Every night Dr. ‘Jimmy’ Forsyth came to the rectory with the latest details respecting Maryllia’s condition,—though for weeks there was no change to report. She was suffering from violent concussion of the brain, and was otherwise seriously injured, but Forsyth would not as yet state how serious the injuries were. For he guessed Walden’s secret, and was deeply touched by the quiet patience and restrained sorrow of the apparently calm, self-contained man who, notwithstanding his own inward acute agony, never forgot a single detail having to do with the poor or sick of the parish,—who soothed little Ipsie Frost’s bewildered grief concerning her ’poor bootiful white lady-love,’—and who sat with old Josey Letherbarrow by his cottage fire, trying as best he could to explain, ay, even to excuse the mysterious ways of divine Providence as apparently shown in the visitation of cruel affliction on the head of a sweet and innocent woman. Josey was a little dazed about it all and could not be brought to realise that ‘th’ owld Squire’s gel’ might never rise from her bed again.
“G’arn with ye!” he said, indignantly, to the melancholy village gossips who came in to see him and shake their heads generally over life and its brief vanities—“Th’ Almighty Lord ain’t a pulin’, spiteful, hoppitty kicketty devil wot ain’t sure of ’is own mind! He don’t make a pretty thing just to break it agin all for nowt! Didn’t ye all come clickettin’ to me about the Five Sister beeches, an’ ain’t they still stannin’? An’ Miss Maryllia ‘ull stan’ too just as fast an’ firm as the trees,—you take my wurrd for’t! She ain’t goin’ to die! Why look at me—just on ninety, an’ I ain’t dead yet!”
But a qualm of fear and foreboding came over him whenever ‘Passon’ visited him. John’s sad face told him more than words could express.
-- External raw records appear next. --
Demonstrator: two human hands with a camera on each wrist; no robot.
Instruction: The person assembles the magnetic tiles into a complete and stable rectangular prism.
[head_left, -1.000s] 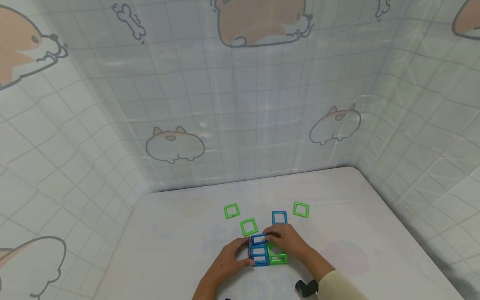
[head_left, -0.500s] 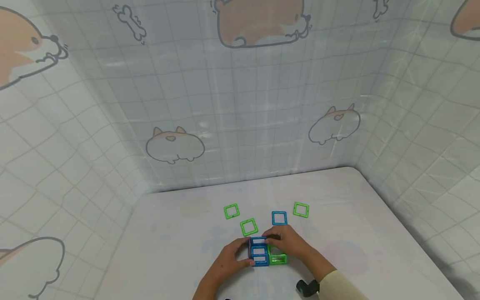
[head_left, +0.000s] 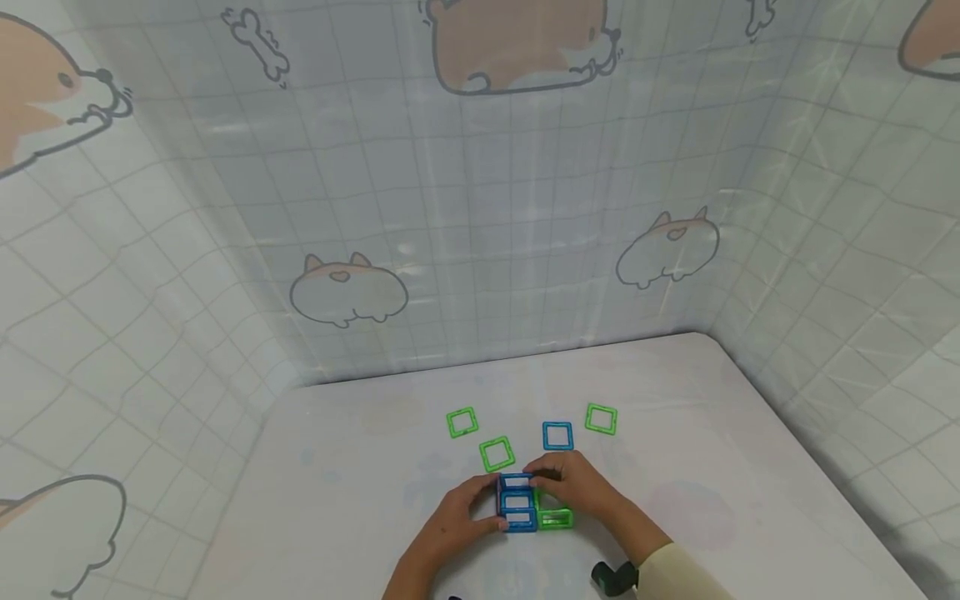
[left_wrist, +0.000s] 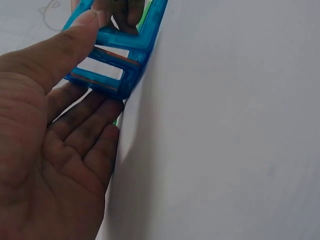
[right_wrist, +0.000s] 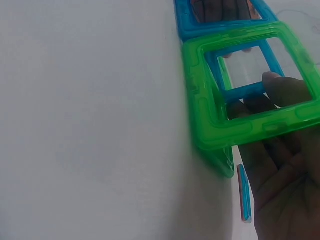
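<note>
In the head view, a small structure of blue magnetic tiles (head_left: 521,527) stands on the white table, joined on its right to green magnetic tiles (head_left: 555,524). My left hand (head_left: 453,521) grips the blue part from the left, thumb at the front and fingers towards the back. In the left wrist view, the thumb lies against a blue square frame (left_wrist: 132,80). My right hand (head_left: 581,486) reaches behind the green part and pinches the rear blue tile (head_left: 516,477). The right wrist view has a green square frame (right_wrist: 197,100) partly covering that hand's fingers.
Beyond the hands lie loose square tiles: a left green one (head_left: 465,433), a nearer green one (head_left: 501,467), a blue one (head_left: 557,423) and a right green one (head_left: 588,417). A dark object (head_left: 615,577) is beside the right sleeve. Patterned curtains surround the table.
The rear blue tile was slightly tilted a second ago; it now lines up with the rest of the blue part. Both hands have stayed almost in place.
</note>
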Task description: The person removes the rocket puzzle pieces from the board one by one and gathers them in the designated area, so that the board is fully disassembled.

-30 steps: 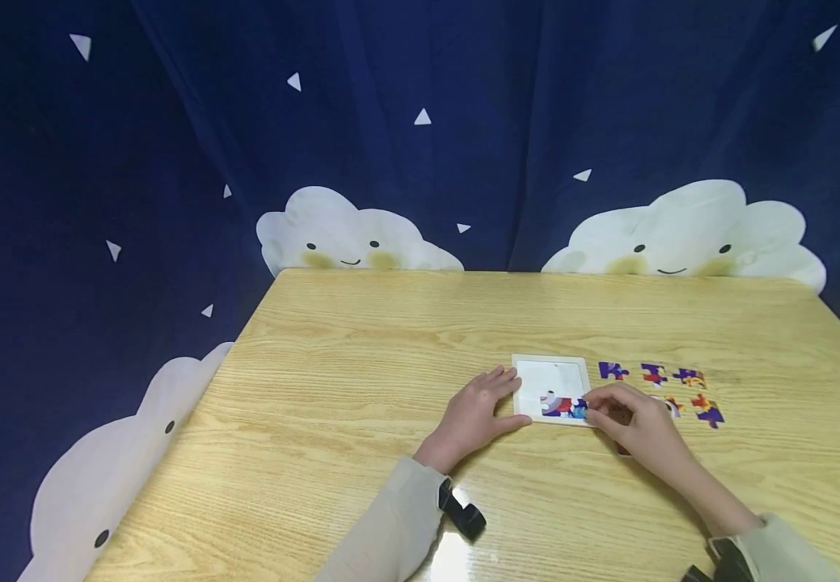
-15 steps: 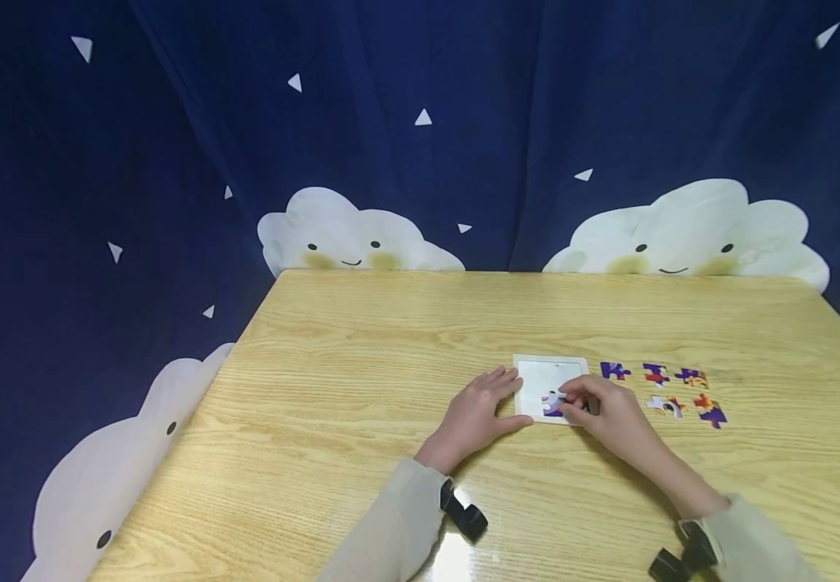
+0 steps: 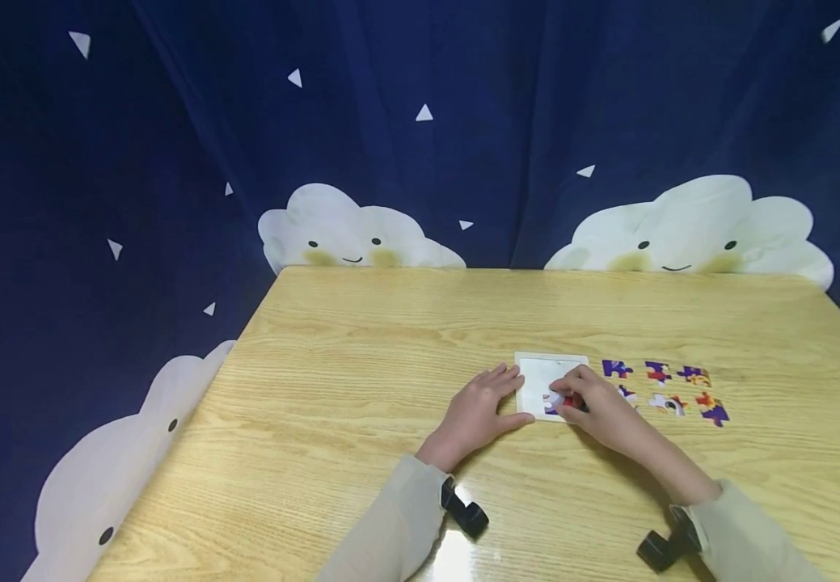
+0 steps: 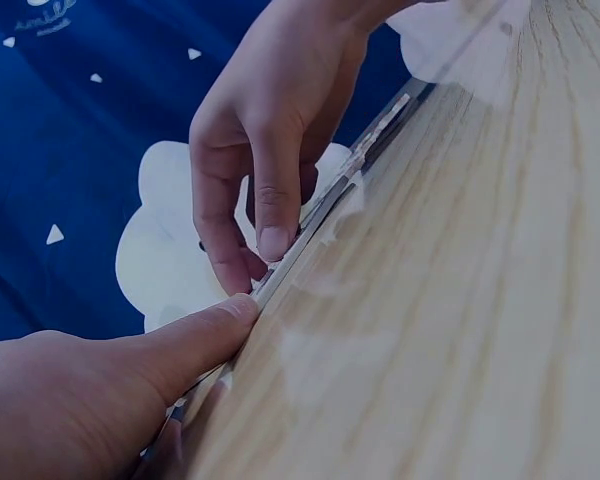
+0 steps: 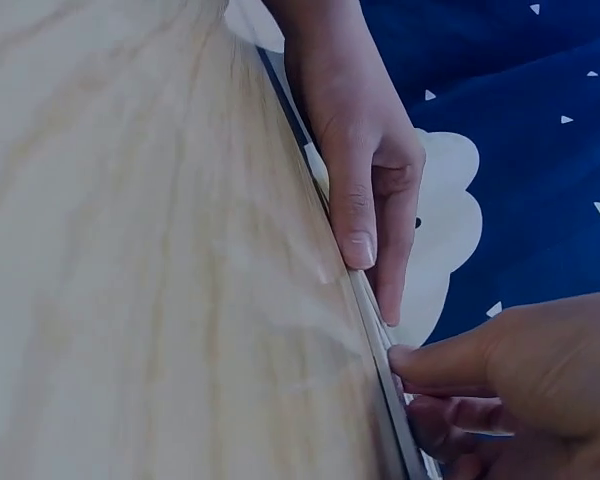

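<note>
A white puzzle tray [image 3: 532, 364] lies on the wooden table, right of centre in the head view. My left hand [image 3: 472, 416] rests at its left side, fingers extended along the edge and thumb at the near corner. Over the tray's near side my right hand [image 3: 609, 412] bends thumb and index finger around a red-and-white puzzle piece [image 3: 567, 400], partly hidden by the fingers. A purple-and-white part [image 3: 550, 406] of the picture shows left of the fingertips. In both wrist views, the tray is seen nearly edge-on, so the piece is hard to make out.
Loose puzzle pieces lie in two rows right of the tray, among them a purple piece [image 3: 616, 369], a white piece [image 3: 667, 404] and an orange-purple piece [image 3: 713, 409]. One piece [image 3: 627, 396] is partly behind my right hand. A dark blue curtain [image 3: 420, 162] hangs behind the table [image 3: 361, 339].
My right hand has moved left from the tray's right edge to its near side, covering the blue part of the picture there. A loose piece beside the tray has come into view. My left hand stays put.
</note>
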`<act>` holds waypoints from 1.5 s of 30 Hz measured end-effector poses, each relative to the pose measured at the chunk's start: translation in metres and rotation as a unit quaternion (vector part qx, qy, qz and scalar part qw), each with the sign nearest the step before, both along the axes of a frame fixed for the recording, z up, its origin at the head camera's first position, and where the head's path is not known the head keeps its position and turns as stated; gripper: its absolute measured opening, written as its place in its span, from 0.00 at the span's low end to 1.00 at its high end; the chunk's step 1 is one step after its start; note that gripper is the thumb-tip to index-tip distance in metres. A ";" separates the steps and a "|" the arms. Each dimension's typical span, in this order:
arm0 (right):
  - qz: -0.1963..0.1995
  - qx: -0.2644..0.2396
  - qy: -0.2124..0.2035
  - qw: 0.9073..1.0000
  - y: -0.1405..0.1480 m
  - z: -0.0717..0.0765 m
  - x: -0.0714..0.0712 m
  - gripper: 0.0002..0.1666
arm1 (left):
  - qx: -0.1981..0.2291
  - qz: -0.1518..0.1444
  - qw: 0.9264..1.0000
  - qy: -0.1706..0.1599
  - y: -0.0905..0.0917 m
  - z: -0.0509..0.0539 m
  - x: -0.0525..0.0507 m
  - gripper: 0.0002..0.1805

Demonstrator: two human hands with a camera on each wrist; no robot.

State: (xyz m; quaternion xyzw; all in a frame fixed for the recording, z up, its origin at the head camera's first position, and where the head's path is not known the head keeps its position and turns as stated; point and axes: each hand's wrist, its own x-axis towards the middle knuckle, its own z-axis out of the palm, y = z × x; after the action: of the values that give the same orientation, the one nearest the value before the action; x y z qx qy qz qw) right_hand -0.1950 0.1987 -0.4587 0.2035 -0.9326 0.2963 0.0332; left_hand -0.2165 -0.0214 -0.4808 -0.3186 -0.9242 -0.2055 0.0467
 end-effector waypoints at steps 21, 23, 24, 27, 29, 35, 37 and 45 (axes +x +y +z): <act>-0.013 0.004 0.044 0.999 0.000 -0.006 0.006 0.17 | 0.005 0.004 1.000 -0.016 0.001 -0.001 0.000 0.34; -0.015 -0.007 0.060 0.998 -0.001 -0.007 0.009 0.19 | 0.006 0.004 1.000 -0.017 0.001 -0.001 0.000 0.34; -0.014 -0.014 0.070 0.997 -0.001 -0.008 0.011 0.20 | 0.006 0.004 1.000 -0.017 0.001 -0.001 0.000 0.34; -0.008 -0.036 0.107 0.994 -0.001 -0.010 0.014 0.24 | 0.005 0.004 1.000 -0.014 0.001 0.000 0.000 0.34; -0.005 -0.048 0.128 0.991 -0.001 -0.011 0.014 0.25 | 0.005 0.004 1.000 -0.011 0.001 0.001 0.000 0.33; -0.012 -0.070 0.146 0.987 0.000 -0.011 0.014 0.22 | 0.000 0.005 1.000 -0.006 0.001 0.002 0.000 0.33; -0.017 -0.079 0.145 0.986 0.000 -0.011 0.014 0.20 | -0.002 0.005 1.000 -0.005 0.001 0.002 0.000 0.33; -0.051 -0.121 0.133 0.982 0.000 -0.012 0.013 0.17 | -0.001 0.005 1.000 -0.009 0.001 0.002 0.000 0.33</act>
State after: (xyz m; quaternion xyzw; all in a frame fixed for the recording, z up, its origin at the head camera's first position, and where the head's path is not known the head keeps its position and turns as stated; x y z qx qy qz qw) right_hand -0.1818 0.1985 -0.4707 0.1874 -0.8864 0.3750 0.1963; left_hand -0.2165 -0.0202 -0.4788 -0.3118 -0.9265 -0.2071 0.0386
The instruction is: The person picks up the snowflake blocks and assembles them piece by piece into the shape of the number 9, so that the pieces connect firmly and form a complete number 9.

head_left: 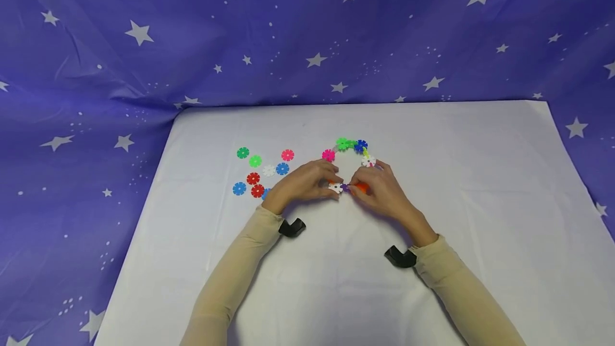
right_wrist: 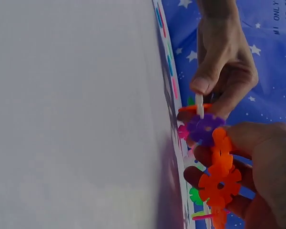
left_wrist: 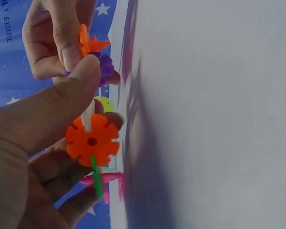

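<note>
A loop of slotted plastic flower discs stands between the two hands, with green discs (head_left: 343, 144), a dark blue disc (head_left: 361, 146) and a pink disc (head_left: 329, 155) along its far side. My left hand (head_left: 307, 180) pinches a white disc (head_left: 335, 188) between thumb and fingers. An orange disc (left_wrist: 92, 140) joins that white one, with a green disc (left_wrist: 97, 176) below. My right hand (head_left: 384, 188) grips a purple disc (right_wrist: 206, 129) and the orange discs (right_wrist: 220, 185) linked to it. The white disc's edge meets the purple disc; how deeply they interlock, I cannot tell.
Loose discs lie left of the hands, among them a red disc (head_left: 253, 178), a blue disc (head_left: 239, 188), a green disc (head_left: 243, 152) and a pink disc (head_left: 287, 155). A white cloth covers the table (head_left: 480, 175); a starry purple curtain (head_left: 288, 31) hangs behind.
</note>
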Motion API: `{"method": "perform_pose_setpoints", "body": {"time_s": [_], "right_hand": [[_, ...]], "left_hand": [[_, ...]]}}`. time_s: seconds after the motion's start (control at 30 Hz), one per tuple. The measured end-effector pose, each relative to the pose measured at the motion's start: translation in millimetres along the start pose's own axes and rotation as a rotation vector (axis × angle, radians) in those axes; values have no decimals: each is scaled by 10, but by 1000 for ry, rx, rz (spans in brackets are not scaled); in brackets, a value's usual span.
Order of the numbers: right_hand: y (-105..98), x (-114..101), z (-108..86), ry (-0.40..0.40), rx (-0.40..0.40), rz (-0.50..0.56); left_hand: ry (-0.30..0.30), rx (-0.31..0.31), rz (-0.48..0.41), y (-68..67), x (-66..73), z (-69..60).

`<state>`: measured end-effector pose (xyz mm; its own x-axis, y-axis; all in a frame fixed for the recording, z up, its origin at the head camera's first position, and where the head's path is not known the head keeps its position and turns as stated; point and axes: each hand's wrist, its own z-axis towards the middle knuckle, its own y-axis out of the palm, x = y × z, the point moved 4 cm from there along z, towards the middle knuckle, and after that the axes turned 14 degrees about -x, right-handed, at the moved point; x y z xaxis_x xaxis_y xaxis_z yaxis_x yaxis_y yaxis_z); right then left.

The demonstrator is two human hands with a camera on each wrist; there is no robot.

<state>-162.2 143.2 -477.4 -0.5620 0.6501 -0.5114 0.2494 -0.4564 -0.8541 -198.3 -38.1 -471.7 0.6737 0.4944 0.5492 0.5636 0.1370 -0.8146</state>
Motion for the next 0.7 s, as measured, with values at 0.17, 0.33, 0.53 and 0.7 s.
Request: {"method": "perform_pose_setpoints", "body": {"time_s": [0.17,0.33,0.53,0.7], "right_hand": [[20,-10,10,5,25,14],[29,-28,6,1,52,-6],[67,-29,15,-47,143,2],[75,-43,17,-78,220,64]], "left_hand": [[29,41,6,1,-22,10],[72,72,12,13,-29,25],[95,107,-15,47,-14,34],[104,127,-120,66,-26,20]]}}
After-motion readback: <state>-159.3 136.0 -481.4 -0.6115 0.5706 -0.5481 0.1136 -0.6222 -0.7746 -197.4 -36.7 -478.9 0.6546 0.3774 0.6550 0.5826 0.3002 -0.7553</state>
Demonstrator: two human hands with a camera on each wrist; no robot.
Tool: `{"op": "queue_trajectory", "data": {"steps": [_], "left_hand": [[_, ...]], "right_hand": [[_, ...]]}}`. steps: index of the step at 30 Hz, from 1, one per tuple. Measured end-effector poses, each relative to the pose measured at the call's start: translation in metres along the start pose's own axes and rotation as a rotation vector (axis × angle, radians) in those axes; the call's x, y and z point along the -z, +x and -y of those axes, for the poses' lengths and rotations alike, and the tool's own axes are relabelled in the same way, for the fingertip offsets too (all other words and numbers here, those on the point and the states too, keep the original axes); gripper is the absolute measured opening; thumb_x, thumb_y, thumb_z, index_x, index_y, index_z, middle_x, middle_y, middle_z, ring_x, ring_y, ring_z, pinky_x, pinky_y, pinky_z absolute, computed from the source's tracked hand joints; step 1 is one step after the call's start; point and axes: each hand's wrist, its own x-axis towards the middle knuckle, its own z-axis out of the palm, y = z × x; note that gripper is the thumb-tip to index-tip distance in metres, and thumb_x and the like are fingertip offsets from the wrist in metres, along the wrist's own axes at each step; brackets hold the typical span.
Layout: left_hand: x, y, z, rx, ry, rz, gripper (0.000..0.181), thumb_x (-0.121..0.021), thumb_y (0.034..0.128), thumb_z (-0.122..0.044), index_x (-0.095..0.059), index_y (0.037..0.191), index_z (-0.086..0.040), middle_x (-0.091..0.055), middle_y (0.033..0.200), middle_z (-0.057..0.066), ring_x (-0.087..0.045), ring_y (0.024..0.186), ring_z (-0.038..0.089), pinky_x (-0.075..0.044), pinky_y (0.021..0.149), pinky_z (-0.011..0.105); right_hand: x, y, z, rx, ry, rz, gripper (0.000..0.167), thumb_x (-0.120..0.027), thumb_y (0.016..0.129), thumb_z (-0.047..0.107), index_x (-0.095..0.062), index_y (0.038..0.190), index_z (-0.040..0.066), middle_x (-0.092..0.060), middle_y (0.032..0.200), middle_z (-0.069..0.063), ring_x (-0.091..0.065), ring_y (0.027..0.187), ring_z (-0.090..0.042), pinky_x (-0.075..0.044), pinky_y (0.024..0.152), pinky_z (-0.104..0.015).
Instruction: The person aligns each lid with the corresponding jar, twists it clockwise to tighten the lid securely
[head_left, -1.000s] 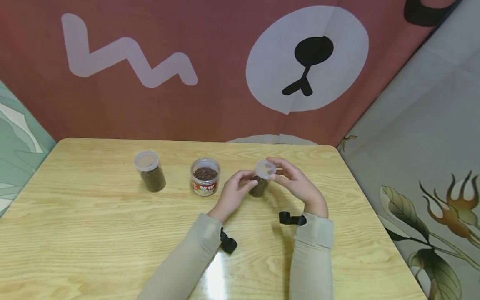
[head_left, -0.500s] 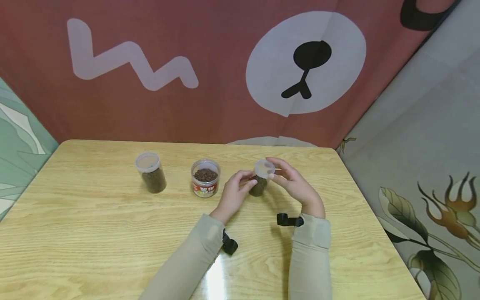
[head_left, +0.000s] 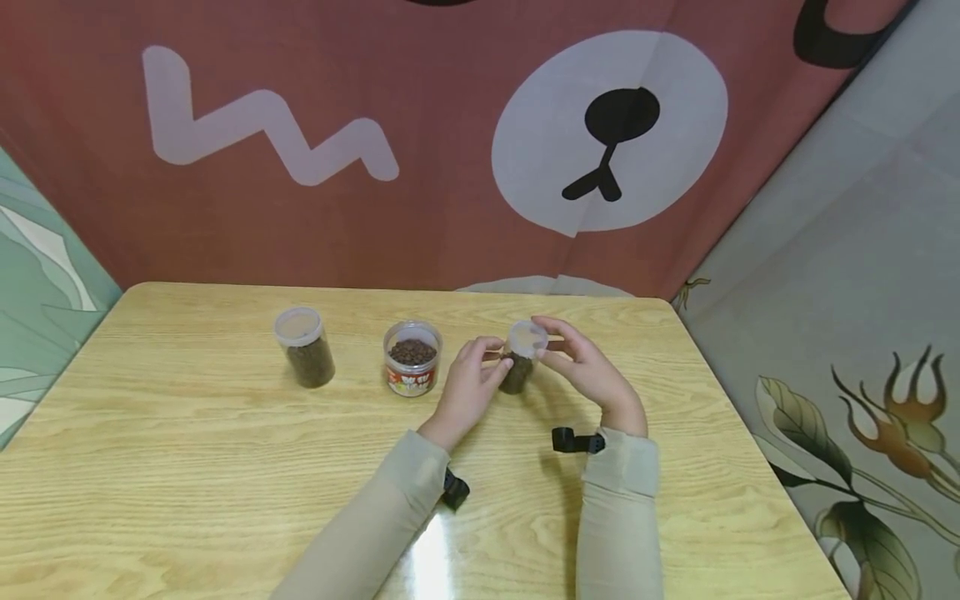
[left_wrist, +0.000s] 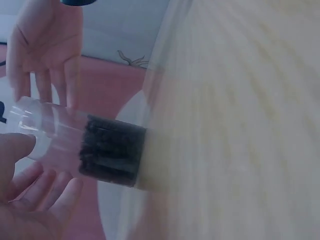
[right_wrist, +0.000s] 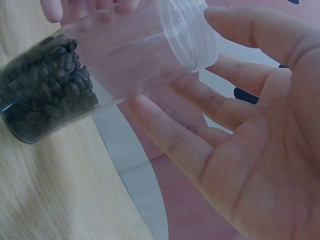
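A clear plastic jar (head_left: 516,377), part filled with dark beans like coffee beans (right_wrist: 47,90), stands upright on the table. Its translucent lid (head_left: 528,338) sits on top. My right hand (head_left: 595,371) holds the lid's edge between thumb and fingers. On the other side, my left hand (head_left: 468,385) is beside the jar, its thumb close to the wall and its fingers loosely extended. The left wrist view has those fingers (left_wrist: 65,197) spread near the jar's upper part; whether they touch it, I cannot tell.
Left of my hands stands a lidless clear tub (head_left: 411,382) with a red label, holding brown pellets or beans. Farther left is a similar lidded jar (head_left: 309,362) of dark contents. The wooden table (head_left: 187,467) ends at a printed red cloth (head_left: 450,208) behind.
The left fingers have loosened slightly from the jar. My right hand stays at the lid, with only a slight shift. The whole view has tilted up a little.
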Motion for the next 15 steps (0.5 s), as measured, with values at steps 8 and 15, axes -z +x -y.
{"op": "queue_trajectory", "data": {"steps": [8,15], "left_hand": [[0.017,0.002,-0.02,-0.05,0.079,0.04,0.031,-0.058,0.1038,-0.012,-0.057,0.132,-0.001,-0.056,0.132,0.016,-0.06,0.12,0.03,-0.054,0.101,0.037],[0.059,0.002,-0.037,-0.158,0.249,0.068,0.024,-0.058,0.1043,-0.012,-0.063,0.126,-0.003,-0.061,0.126,0.013,-0.06,0.117,0.028,-0.054,0.099,0.042]], "right_hand": [[0.003,0.001,-0.002,0.025,-0.026,-0.043,0.054,-0.055,0.106,0.015,-0.036,0.157,0.013,-0.042,0.15,-0.02,-0.049,0.129,-0.045,-0.046,0.103,-0.062],[0.008,0.002,-0.001,0.021,-0.093,-0.081,0.052,-0.051,0.109,0.027,-0.036,0.156,0.012,-0.046,0.149,-0.021,-0.048,0.131,-0.043,-0.045,0.103,-0.061]]}}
“Ain’t she no better, Passon?” he would ask, timidly and tremblingly.
And John, laying his own hand on the old brown wrinkled one, would reply gently,
“No better, Josey! But we must hope,—we must hope always, and believe that God will be merciful.”
“An’ if He ain’t merciful, what’ll we do?” persisted Josey once, with tears in his poor dim eyes.
“We must submit!” answered John, almost sternly—“We must believe that He knows what is wise and good for her—and for us all! And we must live out our lives patiently without her, Josey!—patiently, till the blessed end—till that peace cometh which passeth all understanding!”
And Josey, looking at him, was awed by the pale spiritual serenity of his features and the tragic human grief of his eyes.